I inched my way east in bumper to bumper traffic, past downtown Chicago into eastern Illinois, until finally—still with two hours to spare—the traffic speed picked up. I was cruising along at sixty mph, listening to Pandora on my iPhone, when, suddenly, something in the road jumped up and blew out the two driver’s side tires on the car I had just borrowed from my BFF from my Northwestern days.

So there I am, at 5:00 p.m., in a full on stress response. My amygdala is rightfully screaming “DANGER!” as I try not to careen into the car next to me or get crushed by the car behind me. Full of cortisol and epinephrine, I wrangle the big minivan into control and limp my way to the highway shoulder, where my whole body shakes from an overdose of adrenaline.

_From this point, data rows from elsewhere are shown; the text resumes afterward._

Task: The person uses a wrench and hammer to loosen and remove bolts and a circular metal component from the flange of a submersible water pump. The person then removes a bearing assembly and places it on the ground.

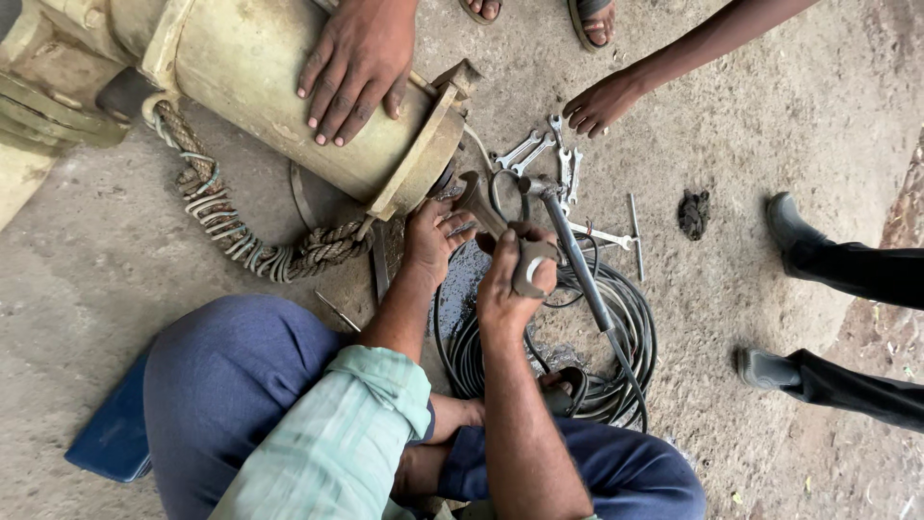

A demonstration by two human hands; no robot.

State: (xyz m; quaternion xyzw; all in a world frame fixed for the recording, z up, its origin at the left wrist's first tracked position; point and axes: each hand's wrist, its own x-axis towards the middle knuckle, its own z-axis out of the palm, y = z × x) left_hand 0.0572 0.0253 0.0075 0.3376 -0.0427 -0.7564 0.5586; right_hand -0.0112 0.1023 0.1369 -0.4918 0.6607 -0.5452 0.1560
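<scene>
A: Hands? Wrench?
B: right hand (510,289) fingers wrapped round big wrench (481,207), its head at the pump flange (423,154); left hand (433,241) fingers curled by the flange
A: Progress?
B: flange looks still joined, spanners (544,154) lie on floor, unfinished I'd judge

A: Entry check: any packages, labels, signs or screens in the head view?

B: None recorded. No box, bag or wrapper, no sticker or tag, no signboard, no display shows anywhere on the concrete ground or around it.
</scene>
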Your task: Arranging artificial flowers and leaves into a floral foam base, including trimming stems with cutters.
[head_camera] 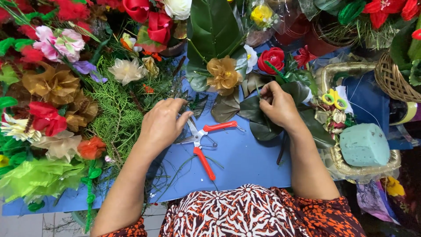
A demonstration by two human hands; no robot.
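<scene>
The left hand [162,125] rests knuckles-up on the blue table [245,162], fingers curled loosely, fingertips touching the blades of the red-handled pruning shears [202,142] lying open beside it; whether it grips anything I cannot tell. The right hand [278,105] pinches a thin green stem [258,93] over dark leaves [263,120]. A green foam block [364,145] sits in a gold tray [337,164] at right, near small yellow scissors [334,99]
</scene>
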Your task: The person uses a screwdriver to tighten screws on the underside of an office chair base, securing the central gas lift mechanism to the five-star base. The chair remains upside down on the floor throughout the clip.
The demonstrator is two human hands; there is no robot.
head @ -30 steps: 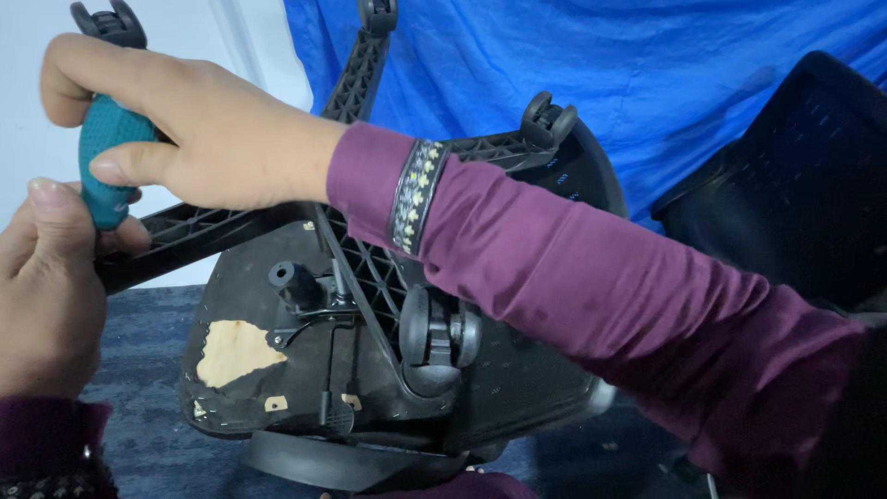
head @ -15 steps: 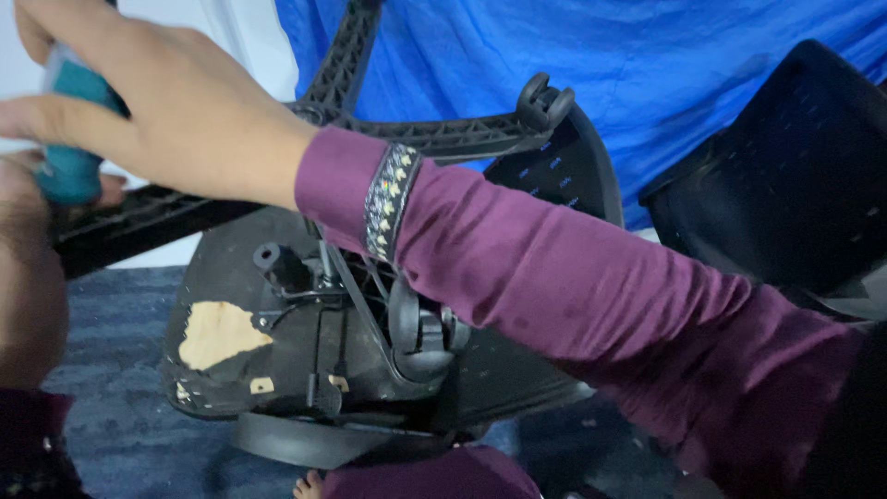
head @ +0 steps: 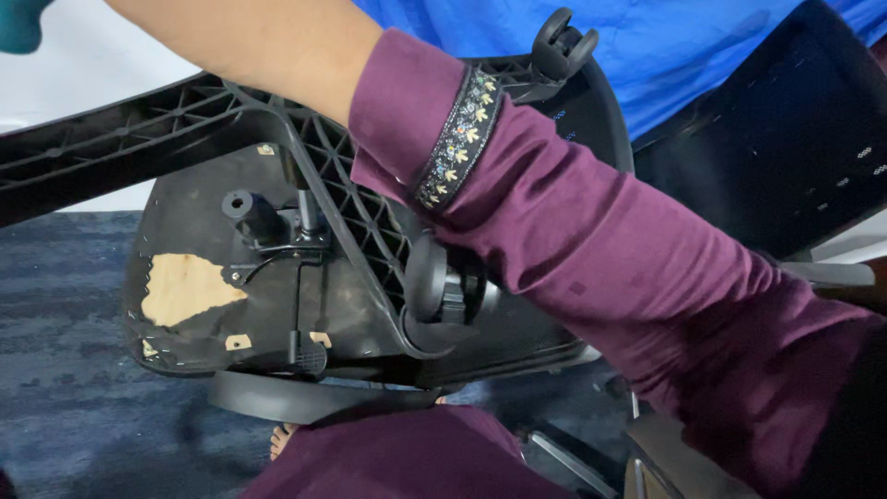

Knowing what I know about stress responses from all my research for Mind Over Medicine, I take a moment to assess myself. I know that stress responses only last ninety seconds if we don’t add more stress-response inducing stories to them. As soon as my amygdala realized I was safe, my stress response should have shut off. But then the stories start.

I watch myself in slow motion, like I am an observer, watching myself in a movie, realizing how we let one real, healthy life-endangering stress response spin into dozens of them. (“Oh no, I’m going to miss my speech, and I’ll disappoint 300 people! Oh no, it’s not even my car! Oh no, how much will it cost to fix this? Oh no, I don’t even have my AAA card because it got stolen in Miami!”) And so on…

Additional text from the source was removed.